What is expected — Please go line by line through the material and copy each one containing the word "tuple".

*** Opening Records provided ***

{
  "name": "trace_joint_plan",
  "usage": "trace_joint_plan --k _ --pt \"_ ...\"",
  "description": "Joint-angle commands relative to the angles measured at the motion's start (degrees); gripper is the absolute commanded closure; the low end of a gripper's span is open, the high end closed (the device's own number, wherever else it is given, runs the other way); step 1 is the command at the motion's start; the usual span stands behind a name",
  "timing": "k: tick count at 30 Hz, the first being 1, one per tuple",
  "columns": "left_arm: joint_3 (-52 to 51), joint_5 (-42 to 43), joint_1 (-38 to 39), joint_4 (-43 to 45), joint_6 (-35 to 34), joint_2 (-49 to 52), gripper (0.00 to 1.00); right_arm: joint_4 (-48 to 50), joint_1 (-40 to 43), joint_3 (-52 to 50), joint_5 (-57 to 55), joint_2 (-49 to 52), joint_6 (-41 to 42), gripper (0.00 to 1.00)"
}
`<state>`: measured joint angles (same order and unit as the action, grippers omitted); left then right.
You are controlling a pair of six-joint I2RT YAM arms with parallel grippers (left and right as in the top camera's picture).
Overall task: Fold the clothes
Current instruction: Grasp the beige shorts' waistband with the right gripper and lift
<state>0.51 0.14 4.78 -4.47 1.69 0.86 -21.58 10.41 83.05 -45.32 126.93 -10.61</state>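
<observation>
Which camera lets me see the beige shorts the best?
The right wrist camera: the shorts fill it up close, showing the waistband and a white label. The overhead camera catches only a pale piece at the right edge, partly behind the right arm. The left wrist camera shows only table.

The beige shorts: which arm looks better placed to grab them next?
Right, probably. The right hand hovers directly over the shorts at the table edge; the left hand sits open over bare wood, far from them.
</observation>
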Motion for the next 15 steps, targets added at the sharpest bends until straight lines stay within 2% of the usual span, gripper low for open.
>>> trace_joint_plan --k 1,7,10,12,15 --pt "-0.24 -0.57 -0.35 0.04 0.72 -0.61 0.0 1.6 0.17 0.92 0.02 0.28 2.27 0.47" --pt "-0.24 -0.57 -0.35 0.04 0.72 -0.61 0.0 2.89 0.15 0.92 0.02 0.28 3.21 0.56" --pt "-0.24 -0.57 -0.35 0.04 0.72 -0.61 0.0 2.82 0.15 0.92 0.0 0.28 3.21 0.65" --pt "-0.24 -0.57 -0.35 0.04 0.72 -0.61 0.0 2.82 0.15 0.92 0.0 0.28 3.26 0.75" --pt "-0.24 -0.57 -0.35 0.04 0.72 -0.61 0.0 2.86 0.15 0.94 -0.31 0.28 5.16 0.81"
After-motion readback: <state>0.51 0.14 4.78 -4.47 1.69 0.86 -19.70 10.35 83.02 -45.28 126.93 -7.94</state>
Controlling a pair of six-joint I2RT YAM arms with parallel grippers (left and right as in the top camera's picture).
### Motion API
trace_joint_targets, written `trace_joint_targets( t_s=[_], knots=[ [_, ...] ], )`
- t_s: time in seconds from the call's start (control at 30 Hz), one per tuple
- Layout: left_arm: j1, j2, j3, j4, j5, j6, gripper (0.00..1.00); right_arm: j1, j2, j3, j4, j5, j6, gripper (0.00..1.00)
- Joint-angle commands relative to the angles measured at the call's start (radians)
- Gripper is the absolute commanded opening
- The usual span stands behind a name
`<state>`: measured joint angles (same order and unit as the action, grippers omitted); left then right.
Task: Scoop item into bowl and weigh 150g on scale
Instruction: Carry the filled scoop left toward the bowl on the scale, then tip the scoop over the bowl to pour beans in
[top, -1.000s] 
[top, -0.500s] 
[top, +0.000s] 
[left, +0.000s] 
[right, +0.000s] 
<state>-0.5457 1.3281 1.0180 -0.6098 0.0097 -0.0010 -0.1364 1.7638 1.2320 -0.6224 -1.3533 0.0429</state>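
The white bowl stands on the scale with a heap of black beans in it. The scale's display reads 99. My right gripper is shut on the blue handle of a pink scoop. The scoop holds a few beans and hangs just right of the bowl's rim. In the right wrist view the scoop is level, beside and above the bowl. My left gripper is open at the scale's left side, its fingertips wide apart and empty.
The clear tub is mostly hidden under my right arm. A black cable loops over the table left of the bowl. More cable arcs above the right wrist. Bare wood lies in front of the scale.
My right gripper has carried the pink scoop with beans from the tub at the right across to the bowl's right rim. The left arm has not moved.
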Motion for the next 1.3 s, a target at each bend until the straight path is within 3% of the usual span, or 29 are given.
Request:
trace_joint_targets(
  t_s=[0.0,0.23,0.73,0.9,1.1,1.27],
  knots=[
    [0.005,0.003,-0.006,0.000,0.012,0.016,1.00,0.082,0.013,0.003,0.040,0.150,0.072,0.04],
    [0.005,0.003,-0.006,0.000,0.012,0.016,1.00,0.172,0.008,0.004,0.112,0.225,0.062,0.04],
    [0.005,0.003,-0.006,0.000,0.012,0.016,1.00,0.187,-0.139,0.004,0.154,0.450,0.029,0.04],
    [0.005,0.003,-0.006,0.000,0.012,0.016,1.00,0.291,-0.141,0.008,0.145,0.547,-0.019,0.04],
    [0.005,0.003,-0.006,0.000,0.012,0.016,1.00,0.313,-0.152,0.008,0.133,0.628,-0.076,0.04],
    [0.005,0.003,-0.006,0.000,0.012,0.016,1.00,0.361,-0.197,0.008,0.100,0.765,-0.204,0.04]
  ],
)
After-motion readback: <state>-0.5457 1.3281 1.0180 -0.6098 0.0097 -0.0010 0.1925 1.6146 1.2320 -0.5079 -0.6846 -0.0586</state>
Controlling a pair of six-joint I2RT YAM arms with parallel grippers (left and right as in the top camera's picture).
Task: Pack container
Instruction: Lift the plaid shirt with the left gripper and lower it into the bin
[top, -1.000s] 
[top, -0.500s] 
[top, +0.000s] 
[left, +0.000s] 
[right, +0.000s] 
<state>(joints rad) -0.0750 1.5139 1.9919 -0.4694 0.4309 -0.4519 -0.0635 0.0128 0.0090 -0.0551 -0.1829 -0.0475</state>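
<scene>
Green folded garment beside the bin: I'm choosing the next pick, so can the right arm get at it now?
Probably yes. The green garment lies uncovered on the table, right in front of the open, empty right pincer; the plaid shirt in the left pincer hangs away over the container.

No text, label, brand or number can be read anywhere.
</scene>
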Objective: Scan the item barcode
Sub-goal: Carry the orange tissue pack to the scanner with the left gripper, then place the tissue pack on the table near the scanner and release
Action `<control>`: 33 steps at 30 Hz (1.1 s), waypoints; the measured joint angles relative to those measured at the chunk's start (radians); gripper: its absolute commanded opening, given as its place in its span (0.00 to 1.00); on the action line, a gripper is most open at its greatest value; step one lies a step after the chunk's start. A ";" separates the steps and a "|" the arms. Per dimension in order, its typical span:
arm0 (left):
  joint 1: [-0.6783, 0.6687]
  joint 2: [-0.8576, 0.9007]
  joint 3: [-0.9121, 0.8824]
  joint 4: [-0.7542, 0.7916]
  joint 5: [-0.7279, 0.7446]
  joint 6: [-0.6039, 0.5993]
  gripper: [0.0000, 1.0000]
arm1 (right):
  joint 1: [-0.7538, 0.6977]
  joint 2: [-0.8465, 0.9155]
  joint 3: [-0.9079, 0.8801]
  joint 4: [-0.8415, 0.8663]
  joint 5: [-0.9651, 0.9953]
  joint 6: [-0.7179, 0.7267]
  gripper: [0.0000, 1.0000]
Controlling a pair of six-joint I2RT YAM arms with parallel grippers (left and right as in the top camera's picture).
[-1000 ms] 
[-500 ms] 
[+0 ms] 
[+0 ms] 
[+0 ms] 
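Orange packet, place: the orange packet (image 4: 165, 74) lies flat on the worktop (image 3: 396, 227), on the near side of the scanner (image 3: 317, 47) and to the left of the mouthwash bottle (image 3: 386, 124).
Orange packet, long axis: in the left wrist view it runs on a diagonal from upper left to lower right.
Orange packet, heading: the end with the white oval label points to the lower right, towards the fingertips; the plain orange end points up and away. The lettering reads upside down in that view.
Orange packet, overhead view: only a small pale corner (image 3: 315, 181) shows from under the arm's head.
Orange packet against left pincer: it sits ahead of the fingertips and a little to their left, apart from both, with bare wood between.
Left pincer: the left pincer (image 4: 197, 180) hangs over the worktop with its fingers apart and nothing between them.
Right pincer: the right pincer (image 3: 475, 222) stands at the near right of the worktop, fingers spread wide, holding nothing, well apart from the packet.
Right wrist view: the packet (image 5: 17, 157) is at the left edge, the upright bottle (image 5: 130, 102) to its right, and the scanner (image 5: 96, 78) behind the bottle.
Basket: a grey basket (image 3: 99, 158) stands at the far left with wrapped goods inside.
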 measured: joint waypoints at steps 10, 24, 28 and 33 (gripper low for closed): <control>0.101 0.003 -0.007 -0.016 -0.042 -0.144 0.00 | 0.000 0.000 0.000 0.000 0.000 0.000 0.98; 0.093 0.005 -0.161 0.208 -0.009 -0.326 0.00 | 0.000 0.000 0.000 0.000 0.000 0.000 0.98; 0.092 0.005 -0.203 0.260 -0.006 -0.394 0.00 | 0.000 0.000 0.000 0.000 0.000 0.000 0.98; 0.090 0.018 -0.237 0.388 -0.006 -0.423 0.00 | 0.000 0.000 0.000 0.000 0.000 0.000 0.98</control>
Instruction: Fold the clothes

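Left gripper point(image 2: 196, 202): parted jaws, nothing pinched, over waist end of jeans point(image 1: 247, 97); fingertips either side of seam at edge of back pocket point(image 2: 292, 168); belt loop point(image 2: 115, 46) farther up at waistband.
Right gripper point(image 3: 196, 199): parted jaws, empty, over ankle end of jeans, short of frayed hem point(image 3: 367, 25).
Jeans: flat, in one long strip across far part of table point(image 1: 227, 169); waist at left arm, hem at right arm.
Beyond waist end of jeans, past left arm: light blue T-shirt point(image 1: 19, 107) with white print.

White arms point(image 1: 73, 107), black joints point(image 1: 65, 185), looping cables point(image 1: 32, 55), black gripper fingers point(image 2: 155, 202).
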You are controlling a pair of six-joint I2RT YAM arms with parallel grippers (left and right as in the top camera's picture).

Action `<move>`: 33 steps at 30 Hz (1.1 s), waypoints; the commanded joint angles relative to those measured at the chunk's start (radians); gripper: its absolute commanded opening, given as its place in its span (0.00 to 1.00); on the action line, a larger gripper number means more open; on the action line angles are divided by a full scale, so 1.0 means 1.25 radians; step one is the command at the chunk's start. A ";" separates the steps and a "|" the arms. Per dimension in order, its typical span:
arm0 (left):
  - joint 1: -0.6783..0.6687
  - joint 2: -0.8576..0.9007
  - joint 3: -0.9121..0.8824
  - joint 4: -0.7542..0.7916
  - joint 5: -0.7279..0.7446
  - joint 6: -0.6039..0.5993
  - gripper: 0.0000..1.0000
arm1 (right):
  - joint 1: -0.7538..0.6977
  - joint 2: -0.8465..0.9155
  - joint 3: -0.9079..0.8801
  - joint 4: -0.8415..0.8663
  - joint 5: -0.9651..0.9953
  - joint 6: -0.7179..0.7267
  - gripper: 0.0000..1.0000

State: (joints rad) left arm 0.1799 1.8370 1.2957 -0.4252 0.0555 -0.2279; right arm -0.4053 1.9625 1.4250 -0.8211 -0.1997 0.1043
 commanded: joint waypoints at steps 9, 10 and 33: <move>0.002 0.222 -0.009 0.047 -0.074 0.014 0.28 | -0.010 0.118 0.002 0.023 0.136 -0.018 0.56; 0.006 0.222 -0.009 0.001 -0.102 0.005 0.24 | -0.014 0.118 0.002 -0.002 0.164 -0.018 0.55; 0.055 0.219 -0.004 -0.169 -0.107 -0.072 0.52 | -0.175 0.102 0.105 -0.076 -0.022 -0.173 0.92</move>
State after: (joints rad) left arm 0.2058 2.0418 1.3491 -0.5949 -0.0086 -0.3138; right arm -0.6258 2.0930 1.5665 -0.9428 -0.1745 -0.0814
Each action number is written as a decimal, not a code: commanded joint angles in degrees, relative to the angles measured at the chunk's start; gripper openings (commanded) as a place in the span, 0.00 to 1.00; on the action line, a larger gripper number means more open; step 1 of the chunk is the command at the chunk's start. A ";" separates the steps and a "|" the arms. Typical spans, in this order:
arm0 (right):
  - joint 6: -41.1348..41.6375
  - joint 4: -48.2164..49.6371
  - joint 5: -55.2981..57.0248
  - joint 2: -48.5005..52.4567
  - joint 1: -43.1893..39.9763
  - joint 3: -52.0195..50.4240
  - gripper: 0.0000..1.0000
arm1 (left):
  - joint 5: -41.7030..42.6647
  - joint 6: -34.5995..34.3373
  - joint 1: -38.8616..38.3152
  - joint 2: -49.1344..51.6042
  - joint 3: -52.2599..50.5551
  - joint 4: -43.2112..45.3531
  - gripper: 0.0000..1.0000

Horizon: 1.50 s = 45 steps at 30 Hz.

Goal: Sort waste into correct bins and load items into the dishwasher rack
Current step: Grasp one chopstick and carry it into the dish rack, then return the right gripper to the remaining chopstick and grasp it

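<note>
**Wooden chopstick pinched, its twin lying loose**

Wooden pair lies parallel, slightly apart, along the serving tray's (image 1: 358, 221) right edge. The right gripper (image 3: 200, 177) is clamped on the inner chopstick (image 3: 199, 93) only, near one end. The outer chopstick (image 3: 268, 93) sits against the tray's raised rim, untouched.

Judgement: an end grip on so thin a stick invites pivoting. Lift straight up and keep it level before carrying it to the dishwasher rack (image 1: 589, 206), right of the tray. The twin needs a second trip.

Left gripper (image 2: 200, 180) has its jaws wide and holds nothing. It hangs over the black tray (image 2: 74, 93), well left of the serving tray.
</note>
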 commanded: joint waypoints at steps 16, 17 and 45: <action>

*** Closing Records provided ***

Result of the exercise —
  "timing": "k: tick count at 30 Hz, the first being 1, one per tuple",
- t_s: time in seconds from the call's start (control at 30 Hz), one per tuple

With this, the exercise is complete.